Task objective: Only the lines from the one containing "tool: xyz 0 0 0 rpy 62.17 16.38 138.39" through the one containing "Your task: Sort" should be printed, exactly as they appear below, with both ends included.
Start of Data provided
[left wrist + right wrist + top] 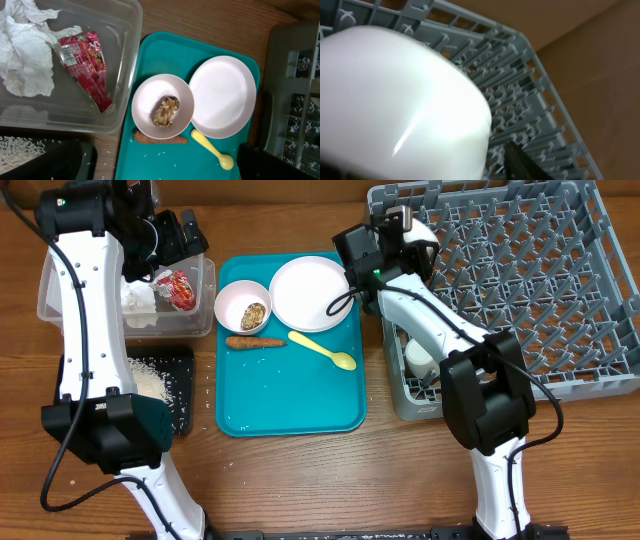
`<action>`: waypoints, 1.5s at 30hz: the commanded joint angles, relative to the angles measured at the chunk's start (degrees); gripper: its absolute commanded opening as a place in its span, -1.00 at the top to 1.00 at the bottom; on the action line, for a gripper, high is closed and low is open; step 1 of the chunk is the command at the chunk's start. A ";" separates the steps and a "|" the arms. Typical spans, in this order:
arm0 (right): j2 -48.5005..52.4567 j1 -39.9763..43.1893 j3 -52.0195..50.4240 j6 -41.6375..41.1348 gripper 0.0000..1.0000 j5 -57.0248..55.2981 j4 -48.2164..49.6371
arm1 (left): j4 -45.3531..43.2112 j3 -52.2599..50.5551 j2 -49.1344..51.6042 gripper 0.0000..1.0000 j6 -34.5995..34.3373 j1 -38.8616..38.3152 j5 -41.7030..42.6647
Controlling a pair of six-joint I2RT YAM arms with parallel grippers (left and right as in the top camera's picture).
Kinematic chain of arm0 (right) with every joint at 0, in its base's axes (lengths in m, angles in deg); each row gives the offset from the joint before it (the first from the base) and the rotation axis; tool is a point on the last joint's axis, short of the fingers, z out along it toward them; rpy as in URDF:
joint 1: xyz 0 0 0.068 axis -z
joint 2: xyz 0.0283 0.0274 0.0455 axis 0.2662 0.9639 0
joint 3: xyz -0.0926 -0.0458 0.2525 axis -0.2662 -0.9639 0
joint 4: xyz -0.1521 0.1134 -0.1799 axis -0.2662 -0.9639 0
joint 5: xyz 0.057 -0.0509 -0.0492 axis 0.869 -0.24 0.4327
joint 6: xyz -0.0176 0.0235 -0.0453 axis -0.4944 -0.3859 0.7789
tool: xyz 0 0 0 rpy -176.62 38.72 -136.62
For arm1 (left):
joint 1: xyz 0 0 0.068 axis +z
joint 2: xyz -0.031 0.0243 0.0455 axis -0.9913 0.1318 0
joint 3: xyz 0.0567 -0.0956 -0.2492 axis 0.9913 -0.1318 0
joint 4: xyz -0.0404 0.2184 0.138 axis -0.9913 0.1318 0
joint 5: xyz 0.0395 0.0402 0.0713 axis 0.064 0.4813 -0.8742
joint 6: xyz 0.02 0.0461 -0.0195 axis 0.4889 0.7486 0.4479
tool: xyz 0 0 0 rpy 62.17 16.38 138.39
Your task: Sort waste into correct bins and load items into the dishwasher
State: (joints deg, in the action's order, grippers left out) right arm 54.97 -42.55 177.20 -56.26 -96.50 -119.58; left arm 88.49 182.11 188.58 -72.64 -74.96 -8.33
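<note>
My right gripper (400,232) is at the grey dishwasher rack's (520,280) near-left corner, around a pale bowl (422,232). In the right wrist view the bowl (395,100) fills the left side, and one dark finger (525,162) stands slightly off its wall, jaws open. My left gripper (168,235) hangs open and empty over the clear tub (205,280), which holds the red wrapper (82,60) and white paper (25,55). On the teal tray (290,395) lie the plate (222,95), a bowl (150,95) with a brown lump (166,111), the orange stick (160,138) and the yellow spoon (210,150).
The black tray (185,395) with rice (150,380) sits below the tub. A white cup (420,360) stands in the rack's side compartment. A few rice grains lie scattered on the teal tray and the wood. My left arm stretches over the black tray.
</note>
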 commanded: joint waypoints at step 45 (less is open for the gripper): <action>-27.54 10.99 0.11 -12.15 -0.13 59.12 -22.77 | -2.95 -23.41 -0.52 -0.66 25.40 -20.79 -13.22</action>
State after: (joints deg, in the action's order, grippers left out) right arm 29.99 -32.74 177.09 -67.93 -39.72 -141.66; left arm 87.42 161.90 188.58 -48.84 -95.77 -16.09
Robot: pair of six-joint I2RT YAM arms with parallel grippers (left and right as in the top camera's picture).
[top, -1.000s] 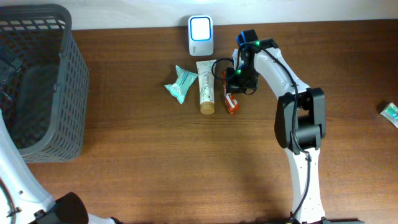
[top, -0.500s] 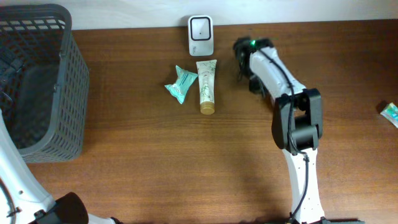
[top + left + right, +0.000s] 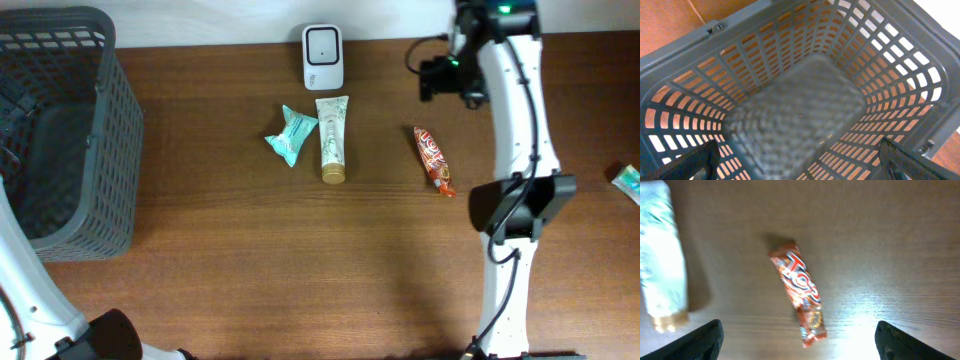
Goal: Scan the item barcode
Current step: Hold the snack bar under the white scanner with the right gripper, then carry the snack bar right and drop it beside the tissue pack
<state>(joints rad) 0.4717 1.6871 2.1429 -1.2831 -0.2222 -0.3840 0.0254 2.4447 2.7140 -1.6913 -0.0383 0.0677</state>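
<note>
An orange candy bar (image 3: 433,160) lies loose on the wooden table, right of the other items; in the right wrist view the bar (image 3: 799,297) sits below and between my fingers, untouched. My right gripper (image 3: 445,78) hangs open above the table, behind the bar, its fingertips (image 3: 700,340) spread wide around nothing. The white scanner (image 3: 323,55) stands at the table's back edge with its window dark. My left gripper (image 3: 800,167) is open over the grey basket (image 3: 795,115), holding nothing.
A cream tube (image 3: 332,140) and a teal packet (image 3: 290,135) lie in front of the scanner; the tube (image 3: 660,270) shows at the left of the right wrist view. The grey basket (image 3: 110,150) fills the table's left end. Another teal packet (image 3: 628,182) lies at the right edge.
My right gripper carried the candy bar away from the scanner to the right, opened, and left it on the table, then rose back. The scanner's lit window went dark.
</note>
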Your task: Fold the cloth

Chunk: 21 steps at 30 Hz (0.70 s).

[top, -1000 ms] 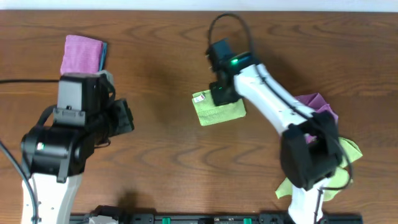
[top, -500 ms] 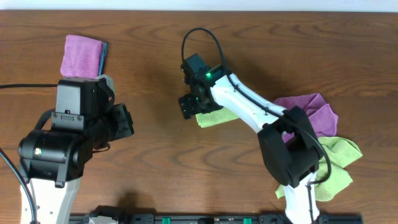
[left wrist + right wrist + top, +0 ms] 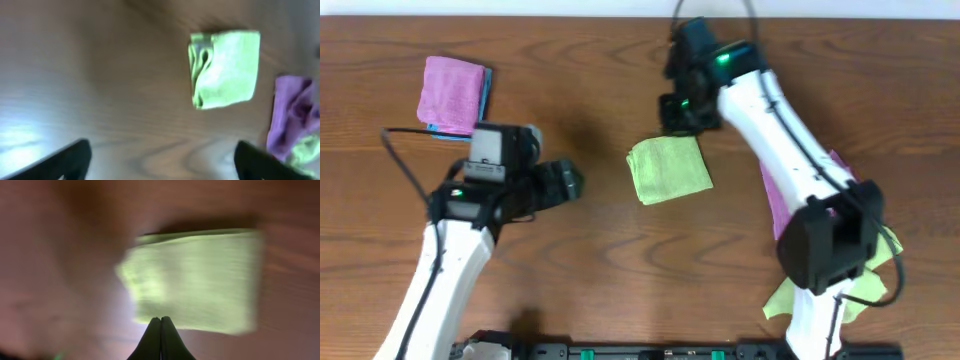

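Cloth: green cloth lies folded mid-table.
Right gripper: pressed together, holding nothing.
Left gripper: spread wide.
Risk: I might snag a loose edge, undoing the fold.

Overhead view: you get bright, even light and sharp focus. Grain on the table reads clearly, and a faint soft shadow lies up-left of the green cloth.

Left wrist view: soft all over, cloth edges smeared. A pale glare patch sits on the wood at lower left. The left gripper shows only as dark fuzzy wedges in the bottom corners.

Right wrist view: heavy blur, cloth streaked, wood a dim reddish wash. The right gripper is a black silhouette.
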Available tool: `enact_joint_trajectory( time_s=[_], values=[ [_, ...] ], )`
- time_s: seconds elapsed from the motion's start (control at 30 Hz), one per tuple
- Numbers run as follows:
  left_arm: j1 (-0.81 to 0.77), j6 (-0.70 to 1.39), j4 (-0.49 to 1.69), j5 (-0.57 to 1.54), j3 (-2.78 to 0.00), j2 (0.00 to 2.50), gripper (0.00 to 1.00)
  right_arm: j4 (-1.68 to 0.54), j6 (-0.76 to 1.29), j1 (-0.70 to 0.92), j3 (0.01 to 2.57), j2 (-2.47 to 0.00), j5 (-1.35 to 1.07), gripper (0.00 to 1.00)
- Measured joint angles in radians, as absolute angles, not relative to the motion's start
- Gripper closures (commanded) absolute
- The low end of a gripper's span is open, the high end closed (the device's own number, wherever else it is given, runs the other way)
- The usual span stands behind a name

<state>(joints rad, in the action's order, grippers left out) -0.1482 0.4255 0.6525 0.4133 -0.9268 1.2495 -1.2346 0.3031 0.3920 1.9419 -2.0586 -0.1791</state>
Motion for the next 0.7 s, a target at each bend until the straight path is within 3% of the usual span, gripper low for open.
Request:
enact_joint_trajectory(
  time_s=[0.3, 0.7],
  values=[
    [-0.257, 0.617, 0.155, 0.605, -0.765, 1.517, 0.05, -1.151, 0.302, 0.212, 1.737, -2.047, -0.092, 0.98],
    [-0.342, 0.821, -0.116, 0.653, -0.765, 1.742, 0.04, -0.880, 0.302, 0.188, 1.492, -2.047, -0.128, 0.98]
  ],
)
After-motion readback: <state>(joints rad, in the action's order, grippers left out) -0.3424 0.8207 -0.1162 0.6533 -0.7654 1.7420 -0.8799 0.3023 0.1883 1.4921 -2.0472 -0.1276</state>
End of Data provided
Written answer:
tool: xyz 0 0 0 rpy 62.17 16.38 138.39
Your task: Sort waste into correct bins and load items into the dishwasher

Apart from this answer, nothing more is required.